— REQUIRED ACTION —
Each entry has to be set down again with no alteration.

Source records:
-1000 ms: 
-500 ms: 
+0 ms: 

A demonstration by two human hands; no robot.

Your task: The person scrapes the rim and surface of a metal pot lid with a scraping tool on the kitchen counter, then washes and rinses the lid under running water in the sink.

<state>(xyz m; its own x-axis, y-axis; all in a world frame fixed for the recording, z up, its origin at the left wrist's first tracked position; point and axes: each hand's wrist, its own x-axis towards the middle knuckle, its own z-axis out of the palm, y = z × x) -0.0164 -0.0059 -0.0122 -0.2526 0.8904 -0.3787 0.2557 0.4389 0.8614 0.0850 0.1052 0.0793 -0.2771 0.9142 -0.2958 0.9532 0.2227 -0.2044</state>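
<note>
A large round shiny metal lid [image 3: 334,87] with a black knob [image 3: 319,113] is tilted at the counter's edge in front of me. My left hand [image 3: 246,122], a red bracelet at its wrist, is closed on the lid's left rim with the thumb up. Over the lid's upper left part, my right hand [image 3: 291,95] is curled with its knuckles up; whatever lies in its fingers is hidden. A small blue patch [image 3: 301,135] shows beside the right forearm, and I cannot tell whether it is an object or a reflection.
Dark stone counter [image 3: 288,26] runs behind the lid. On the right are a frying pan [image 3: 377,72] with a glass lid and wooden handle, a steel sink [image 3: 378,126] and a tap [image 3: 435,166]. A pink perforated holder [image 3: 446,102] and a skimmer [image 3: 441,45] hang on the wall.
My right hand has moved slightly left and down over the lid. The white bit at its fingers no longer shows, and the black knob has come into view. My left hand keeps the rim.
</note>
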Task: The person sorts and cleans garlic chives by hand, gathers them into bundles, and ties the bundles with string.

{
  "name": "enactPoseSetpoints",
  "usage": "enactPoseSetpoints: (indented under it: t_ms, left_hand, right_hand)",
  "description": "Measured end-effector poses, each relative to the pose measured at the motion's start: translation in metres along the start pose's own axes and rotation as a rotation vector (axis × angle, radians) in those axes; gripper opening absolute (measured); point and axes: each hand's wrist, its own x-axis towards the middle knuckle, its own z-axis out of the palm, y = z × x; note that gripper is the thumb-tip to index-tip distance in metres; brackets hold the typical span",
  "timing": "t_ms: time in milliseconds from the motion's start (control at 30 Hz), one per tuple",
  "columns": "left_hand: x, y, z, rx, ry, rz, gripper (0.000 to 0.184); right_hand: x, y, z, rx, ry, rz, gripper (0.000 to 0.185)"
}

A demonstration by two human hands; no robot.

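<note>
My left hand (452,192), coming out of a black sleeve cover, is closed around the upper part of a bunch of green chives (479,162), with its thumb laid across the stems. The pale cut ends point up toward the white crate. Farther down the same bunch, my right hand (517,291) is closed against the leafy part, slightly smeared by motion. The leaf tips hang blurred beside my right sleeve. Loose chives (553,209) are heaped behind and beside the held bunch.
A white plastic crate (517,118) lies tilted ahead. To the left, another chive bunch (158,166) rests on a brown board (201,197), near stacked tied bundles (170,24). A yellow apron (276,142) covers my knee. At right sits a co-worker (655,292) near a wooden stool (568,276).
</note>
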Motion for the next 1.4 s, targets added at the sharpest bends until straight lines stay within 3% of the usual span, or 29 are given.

— FINAL ANSWER —
-1000 ms: 
-500 ms: 
+0 ms: 

A demonstration by two human hands; no robot.

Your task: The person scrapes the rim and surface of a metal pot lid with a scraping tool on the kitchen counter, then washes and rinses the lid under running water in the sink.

<state>(xyz m; its own x-axis, y-axis; all in a world frame fixed for the recording, z up, its origin at the left wrist's first tracked position; point and axes: each hand's wrist, its own x-axis towards the middle knuckle, its own z-axis out of the palm, y = z × x) -0.0164 -0.0059 -0.0122 -0.2526 0.8904 -0.3787 0.2557 0.4389 0.8614 0.0850 0.1052 0.0793 -0.2771 0.9142 -0.2958 0.9532 0.2227 -0.2044</state>
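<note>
A large round shiny metal lid [image 3: 334,87] with a black knob [image 3: 319,113] is tilted at the counter's edge in front of me. My left hand [image 3: 246,122], a red bracelet at its wrist, is closed on the lid's left rim with the thumb up. Over the lid's upper left part, my right hand [image 3: 291,95] is curled with its knuckles up; whatever lies in its fingers is hidden. A small blue patch [image 3: 301,135] shows beside the right forearm, and I cannot tell whether it is an object or a reflection.
Dark stone counter [image 3: 288,26] runs behind the lid. On the right are a frying pan [image 3: 377,72] with a glass lid and wooden handle, a steel sink [image 3: 378,126] and a tap [image 3: 435,166]. A pink perforated holder [image 3: 446,102] and a skimmer [image 3: 441,45] hang on the wall.
My right hand has moved slightly left and down over the lid. The white bit at its fingers no longer shows, and the black knob has come into view. My left hand keeps the rim.
</note>
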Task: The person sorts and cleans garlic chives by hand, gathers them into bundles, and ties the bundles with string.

{
  "name": "enactPoseSetpoints",
  "usage": "enactPoseSetpoints: (indented under it: t_ms, left_hand, right_hand)",
  "description": "Measured end-effector poses, each relative to the pose measured at the motion's start: translation in metres along the start pose's own axes and rotation as a rotation vector (axis × angle, radians) in those axes; gripper opening absolute (measured); point and axes: each hand's wrist, its own x-axis towards the middle knuckle, its own z-axis out of the palm, y = z × x; note that gripper is the thumb-tip to index-tip distance in metres; brackets hold the typical span",
  "timing": "t_ms: time in milliseconds from the motion's start (control at 30 Hz), one per tuple",
  "columns": "left_hand: x, y, z, rx, ry, rz, gripper (0.000 to 0.184); right_hand: x, y, z, rx, ry, rz, gripper (0.000 to 0.185)"
}

A demonstration by two human hands; no robot.

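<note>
My left hand (452,192), coming out of a black sleeve cover, is closed around the upper part of a bunch of green chives (479,162), with its thumb laid across the stems. The pale cut ends point up toward the white crate. Farther down the same bunch, my right hand (517,291) is closed against the leafy part, slightly smeared by motion. The leaf tips hang blurred beside my right sleeve. Loose chives (553,209) are heaped behind and beside the held bunch.
A white plastic crate (517,118) lies tilted ahead. To the left, another chive bunch (158,166) rests on a brown board (201,197), near stacked tied bundles (170,24). A yellow apron (276,142) covers my knee. At right sits a co-worker (655,292) near a wooden stool (568,276).
</note>
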Motion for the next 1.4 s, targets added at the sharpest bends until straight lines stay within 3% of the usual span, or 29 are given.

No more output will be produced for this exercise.